_Items listed in a dataset_
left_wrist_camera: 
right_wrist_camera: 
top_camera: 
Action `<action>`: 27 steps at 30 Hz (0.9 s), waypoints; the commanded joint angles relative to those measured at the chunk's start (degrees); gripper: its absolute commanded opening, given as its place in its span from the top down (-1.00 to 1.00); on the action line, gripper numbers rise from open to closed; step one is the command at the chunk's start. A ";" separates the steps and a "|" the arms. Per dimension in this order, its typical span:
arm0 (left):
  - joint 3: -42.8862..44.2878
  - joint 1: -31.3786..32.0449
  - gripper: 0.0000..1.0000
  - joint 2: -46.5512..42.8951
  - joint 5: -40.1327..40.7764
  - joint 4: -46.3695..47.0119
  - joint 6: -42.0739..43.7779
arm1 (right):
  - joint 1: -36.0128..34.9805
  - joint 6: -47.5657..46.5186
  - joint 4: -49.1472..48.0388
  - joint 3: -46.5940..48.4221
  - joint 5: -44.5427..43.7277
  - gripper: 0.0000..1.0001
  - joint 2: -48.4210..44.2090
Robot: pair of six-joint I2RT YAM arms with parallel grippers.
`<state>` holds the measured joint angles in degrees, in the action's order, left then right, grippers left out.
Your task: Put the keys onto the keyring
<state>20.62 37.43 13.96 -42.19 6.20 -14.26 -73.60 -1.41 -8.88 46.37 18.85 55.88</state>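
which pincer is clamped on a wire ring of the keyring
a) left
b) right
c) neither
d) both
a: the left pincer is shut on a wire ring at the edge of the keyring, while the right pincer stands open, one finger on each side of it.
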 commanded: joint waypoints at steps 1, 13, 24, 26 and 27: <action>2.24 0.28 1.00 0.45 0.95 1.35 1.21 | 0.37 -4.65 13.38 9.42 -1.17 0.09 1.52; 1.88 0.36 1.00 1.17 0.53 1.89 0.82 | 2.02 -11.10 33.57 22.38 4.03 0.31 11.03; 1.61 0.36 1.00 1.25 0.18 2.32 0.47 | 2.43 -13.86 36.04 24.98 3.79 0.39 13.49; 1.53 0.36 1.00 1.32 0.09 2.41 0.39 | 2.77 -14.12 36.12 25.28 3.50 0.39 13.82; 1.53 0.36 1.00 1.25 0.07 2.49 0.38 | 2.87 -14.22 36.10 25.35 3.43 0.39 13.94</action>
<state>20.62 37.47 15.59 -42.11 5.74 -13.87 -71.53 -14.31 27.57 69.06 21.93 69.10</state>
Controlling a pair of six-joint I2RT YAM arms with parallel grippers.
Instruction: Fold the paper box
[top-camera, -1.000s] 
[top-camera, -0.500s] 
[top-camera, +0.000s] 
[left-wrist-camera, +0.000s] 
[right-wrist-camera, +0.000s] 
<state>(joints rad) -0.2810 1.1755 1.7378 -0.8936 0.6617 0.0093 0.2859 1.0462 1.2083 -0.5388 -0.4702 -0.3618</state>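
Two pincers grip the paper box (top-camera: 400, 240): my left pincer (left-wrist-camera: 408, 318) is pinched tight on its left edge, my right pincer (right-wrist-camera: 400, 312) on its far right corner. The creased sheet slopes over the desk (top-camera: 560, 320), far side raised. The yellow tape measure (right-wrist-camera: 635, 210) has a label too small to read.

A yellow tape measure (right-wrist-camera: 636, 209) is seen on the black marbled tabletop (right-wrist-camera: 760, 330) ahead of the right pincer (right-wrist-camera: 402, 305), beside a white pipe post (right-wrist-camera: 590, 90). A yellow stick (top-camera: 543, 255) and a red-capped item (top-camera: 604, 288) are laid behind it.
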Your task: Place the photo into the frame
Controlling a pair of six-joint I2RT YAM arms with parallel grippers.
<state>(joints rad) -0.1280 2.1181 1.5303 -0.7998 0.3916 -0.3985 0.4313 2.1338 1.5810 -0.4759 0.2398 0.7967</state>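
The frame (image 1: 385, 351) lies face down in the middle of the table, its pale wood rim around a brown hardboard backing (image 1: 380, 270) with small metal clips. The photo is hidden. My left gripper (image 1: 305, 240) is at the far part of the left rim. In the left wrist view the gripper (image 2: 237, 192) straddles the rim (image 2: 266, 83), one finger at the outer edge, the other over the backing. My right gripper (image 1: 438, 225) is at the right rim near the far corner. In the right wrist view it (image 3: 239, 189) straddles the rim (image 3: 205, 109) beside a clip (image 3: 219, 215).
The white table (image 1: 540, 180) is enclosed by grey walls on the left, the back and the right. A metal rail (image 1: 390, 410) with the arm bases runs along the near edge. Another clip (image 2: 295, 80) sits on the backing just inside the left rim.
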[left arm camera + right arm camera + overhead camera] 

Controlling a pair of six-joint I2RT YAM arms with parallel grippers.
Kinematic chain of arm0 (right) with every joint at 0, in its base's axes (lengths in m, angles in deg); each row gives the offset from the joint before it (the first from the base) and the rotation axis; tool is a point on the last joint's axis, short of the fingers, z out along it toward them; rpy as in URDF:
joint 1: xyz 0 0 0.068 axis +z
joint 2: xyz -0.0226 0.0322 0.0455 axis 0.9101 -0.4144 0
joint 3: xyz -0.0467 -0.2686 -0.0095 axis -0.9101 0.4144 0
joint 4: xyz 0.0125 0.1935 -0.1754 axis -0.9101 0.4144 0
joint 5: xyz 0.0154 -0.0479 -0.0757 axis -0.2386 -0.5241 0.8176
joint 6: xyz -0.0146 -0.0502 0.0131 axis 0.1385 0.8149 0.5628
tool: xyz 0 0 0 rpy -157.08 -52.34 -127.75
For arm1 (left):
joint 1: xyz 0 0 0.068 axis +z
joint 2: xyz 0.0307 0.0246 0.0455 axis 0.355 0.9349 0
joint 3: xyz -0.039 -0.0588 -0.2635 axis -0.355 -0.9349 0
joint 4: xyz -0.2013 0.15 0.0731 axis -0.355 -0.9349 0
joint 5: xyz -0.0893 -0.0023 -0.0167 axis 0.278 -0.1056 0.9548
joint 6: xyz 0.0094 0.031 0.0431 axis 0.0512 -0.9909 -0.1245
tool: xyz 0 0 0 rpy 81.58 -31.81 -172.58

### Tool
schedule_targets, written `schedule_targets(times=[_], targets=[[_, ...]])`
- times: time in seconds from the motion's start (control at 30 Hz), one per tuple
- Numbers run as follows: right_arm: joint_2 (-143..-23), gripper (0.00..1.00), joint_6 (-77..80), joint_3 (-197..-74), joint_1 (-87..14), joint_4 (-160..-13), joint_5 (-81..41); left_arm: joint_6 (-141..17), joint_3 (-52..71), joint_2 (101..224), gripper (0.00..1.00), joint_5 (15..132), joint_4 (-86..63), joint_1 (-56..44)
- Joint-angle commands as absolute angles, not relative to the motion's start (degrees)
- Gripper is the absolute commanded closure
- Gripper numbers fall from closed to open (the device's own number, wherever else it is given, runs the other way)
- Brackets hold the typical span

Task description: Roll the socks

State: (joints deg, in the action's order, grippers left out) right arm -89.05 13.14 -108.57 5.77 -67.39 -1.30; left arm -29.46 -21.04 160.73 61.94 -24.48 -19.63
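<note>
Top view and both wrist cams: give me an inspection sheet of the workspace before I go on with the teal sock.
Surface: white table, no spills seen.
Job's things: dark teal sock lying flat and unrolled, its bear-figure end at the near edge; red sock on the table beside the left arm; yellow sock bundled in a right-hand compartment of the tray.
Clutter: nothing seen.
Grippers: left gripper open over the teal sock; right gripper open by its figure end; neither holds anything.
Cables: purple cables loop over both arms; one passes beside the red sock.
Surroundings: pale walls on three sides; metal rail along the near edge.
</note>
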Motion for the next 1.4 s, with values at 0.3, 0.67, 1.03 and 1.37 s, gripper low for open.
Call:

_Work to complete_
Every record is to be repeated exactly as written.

_Answer area_
left_wrist_camera: 
right_wrist_camera: 
top_camera: 
Action `<action>`: 27 steps at 30 Hz (0.9 s), waypoints; the commanded joint angles relative to those measured at the chunk's start (degrees); gripper: its absolute commanded opening, given as its place in its span from the top down (-1.00 to 1.00); on the action line, gripper numbers rise from open to closed; step one is the command at the chunk's start. A ";" separates the steps and a "|" the arms. Per dimension in this order, its typical span:
arm0 (left):
  - joint 3: -42.8862..44.2878
  - joint 1: -31.3786..32.0449
  - gripper: 0.0000..1.0000
  - joint 2: -46.5512..42.8951
  - joint 5: -40.1327..40.7764
  - joint 4: -46.3695..47.0119
  - joint 6: -42.0739..43.7779
arm1 (right):
  - joint 1: -36.0128..34.9805
  - joint 6: -47.5657..46.5186
  - joint 4: -49.1472..48.0388
  - joint 3: -46.5940..48.4221
  - joint 5: -44.5427..43.7277
  - gripper: 0.0000..1.0001
  - joint 2: -48.4210..44.2090
Robot: pair of six-joint I2RT YAM arms with parallel grippers.
`<state>` holds the measured joint angles in degrees, in the action's order, left then right, grippers left out.
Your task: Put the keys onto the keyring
<state>20.62 37.43 13.96 -42.19 6.20 -14.26 -73.60 -1.41 -8.88 46.37 18.85 55.88</state>
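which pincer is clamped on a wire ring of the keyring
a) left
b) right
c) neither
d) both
a: the left pincer is shut on a wire ring at the edge of the keyring, while the right pincer stands open, one finger on each side of it.
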 commanded: joint waypoints at steps 1, 13, 24, 26 and 27: <action>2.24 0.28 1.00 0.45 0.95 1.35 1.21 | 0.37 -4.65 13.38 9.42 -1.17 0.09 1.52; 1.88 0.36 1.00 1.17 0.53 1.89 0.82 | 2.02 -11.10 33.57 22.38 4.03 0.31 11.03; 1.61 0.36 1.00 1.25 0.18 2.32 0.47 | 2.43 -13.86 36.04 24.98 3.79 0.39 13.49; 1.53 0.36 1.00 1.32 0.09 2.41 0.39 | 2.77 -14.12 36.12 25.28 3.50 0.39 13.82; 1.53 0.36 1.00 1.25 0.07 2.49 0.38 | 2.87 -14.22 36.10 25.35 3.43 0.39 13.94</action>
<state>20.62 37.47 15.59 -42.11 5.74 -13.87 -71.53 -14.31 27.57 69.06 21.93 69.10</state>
Controlling a pair of six-joint I2RT YAM arms with parallel grippers.
Instruction: Fold the paper box
[top-camera, -1.000s] 
[top-camera, -0.500s] 
[top-camera, +0.000s] 
[left-wrist-camera, +0.000s] 
[right-wrist-camera, +0.000s] 
<state>(joints rad) -0.2810 1.1755 1.7378 -0.8936 0.6617 0.0093 0.2859 1.0462 1.2083 -0.5388 -0.4702 -0.3618</state>
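Two pincers grip the paper box (top-camera: 400, 240): my left pincer (left-wrist-camera: 408, 318) is pinched tight on its left edge, my right pincer (right-wrist-camera: 400, 312) on its far right corner. The creased sheet slopes over the desk (top-camera: 560, 320), far side raised. The yellow tape measure (right-wrist-camera: 635, 210) has a label too small to read.

A yellow tape measure (right-wrist-camera: 636, 209) is seen on the black marbled tabletop (right-wrist-camera: 760, 330) ahead of the right pincer (right-wrist-camera: 402, 305), beside a white pipe post (right-wrist-camera: 590, 90). A yellow stick (top-camera: 543, 255) and a red-capped item (top-camera: 604, 288) are laid behind it.
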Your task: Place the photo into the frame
Controlling a pair of six-joint I2RT YAM arms with parallel grippers.
<state>(joints rad) -0.1280 2.1181 1.5303 -0.7998 0.3916 -0.3985 0.4313 2.1338 1.5810 -0.4759 0.2398 0.7967</state>
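The frame (image 1: 385, 351) lies face down in the middle of the table, its pale wood rim around a brown hardboard backing (image 1: 380, 270) with small metal clips. The photo is hidden. My left gripper (image 1: 305, 240) is at the far part of the left rim. In the left wrist view the gripper (image 2: 237, 192) straddles the rim (image 2: 266, 83), one finger at the outer edge, the other over the backing. My right gripper (image 1: 438, 225) is at the right rim near the far corner. In the right wrist view it (image 3: 239, 189) straddles the rim (image 3: 205, 109) beside a clip (image 3: 219, 215).
The white table (image 1: 540, 180) is enclosed by grey walls on the left, the back and the right. A metal rail (image 1: 390, 410) with the arm bases runs along the near edge. Another clip (image 2: 295, 80) sits on the backing just inside the left rim.
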[left arm camera + right arm camera + overhead camera] 

Controlling a pair of six-joint I2RT YAM arms with parallel grippers.
Kinematic chain of arm0 (right) with every joint at 0, in its base's axes (lengths in m, angles in deg); each row gives the offset from the joint before it (the first from the base) and the rotation axis; tool is a point on the last joint's axis, short of the fingers, z out along it toward them; rpy as in URDF:
joint 1: xyz 0 0 0.068 axis +z
joint 2: xyz -0.0226 0.0322 0.0455 axis 0.9101 -0.4144 0
joint 3: xyz -0.0467 -0.2686 -0.0095 axis -0.9101 0.4144 0
joint 4: xyz 0.0125 0.1935 -0.1754 axis -0.9101 0.4144 0
joint 5: xyz 0.0154 -0.0479 -0.0757 axis -0.2386 -0.5241 0.8176
joint 6: xyz -0.0146 -0.0502 0.0131 axis 0.1385 0.8149 0.5628
tool: xyz 0 0 0 rpy -157.08 -52.34 -127.75
For arm1 (left):
joint 1: xyz 0 0 0.068 axis +z
joint 2: xyz 0.0307 0.0246 0.0455 axis 0.355 0.9349 0
joint 3: xyz -0.039 -0.0588 -0.2635 axis -0.355 -0.9349 0
joint 4: xyz -0.2013 0.15 0.0731 axis -0.355 -0.9349 0
joint 5: xyz -0.0893 -0.0023 -0.0167 axis 0.278 -0.1056 0.9548
joint 6: xyz 0.0094 0.031 0.0431 axis 0.0512 -0.9909 -0.1245
tool: xyz 0 0 0 rpy 81.58 -31.81 -172.58

### Tool
schedule_targets, written `schedule_targets(times=[_], targets=[[_, ...]])`
- times: time in seconds from the motion's start (control at 30 Hz), one per tuple
- Numbers run as follows: right_arm: joint_2 (-143..-23), gripper (0.00..1.00), joint_6 (-77..80), joint_3 (-197..-74), joint_1 (-87..14), joint_4 (-160..-13), joint_5 (-81..41); left_arm: joint_6 (-141..17), joint_3 (-52..71), joint_2 (101..224), gripper (0.00..1.00), joint_5 (15..132), joint_4 (-86..63), joint_1 (-56..44)
- Joint-angle commands as absolute angles, not relative to the motion's start (degrees)
- Gripper is the absolute commanded closure
- Gripper numbers fall from closed to open (the device's own number, wherever else it is given, runs the other way)
- Brackets hold the typical span

Task description: Roll the socks

State: (joints deg, in the action's order, grippers left out) right arm -89.05 13.14 -108.57 5.77 -67.39 -1.30; left arm -29.46 -21.04 160.73 61.94 -24.48 -19.63
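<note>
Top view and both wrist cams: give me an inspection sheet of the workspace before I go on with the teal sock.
Surface: white table, no spills seen.
Job's things: dark teal sock lying flat and unrolled, its bear-figure end at the near edge; red sock on the table beside the left arm; yellow sock bundled in a right-hand compartment of the tray.
Clutter: nothing seen.
Grippers: left gripper open over the teal sock; right gripper open by its figure end; neither holds anything.
Cables: purple cables loop over both arms; one passes beside the red sock.
Surroundings: pale walls on three sides; metal rail along the near edge.
</note>
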Motion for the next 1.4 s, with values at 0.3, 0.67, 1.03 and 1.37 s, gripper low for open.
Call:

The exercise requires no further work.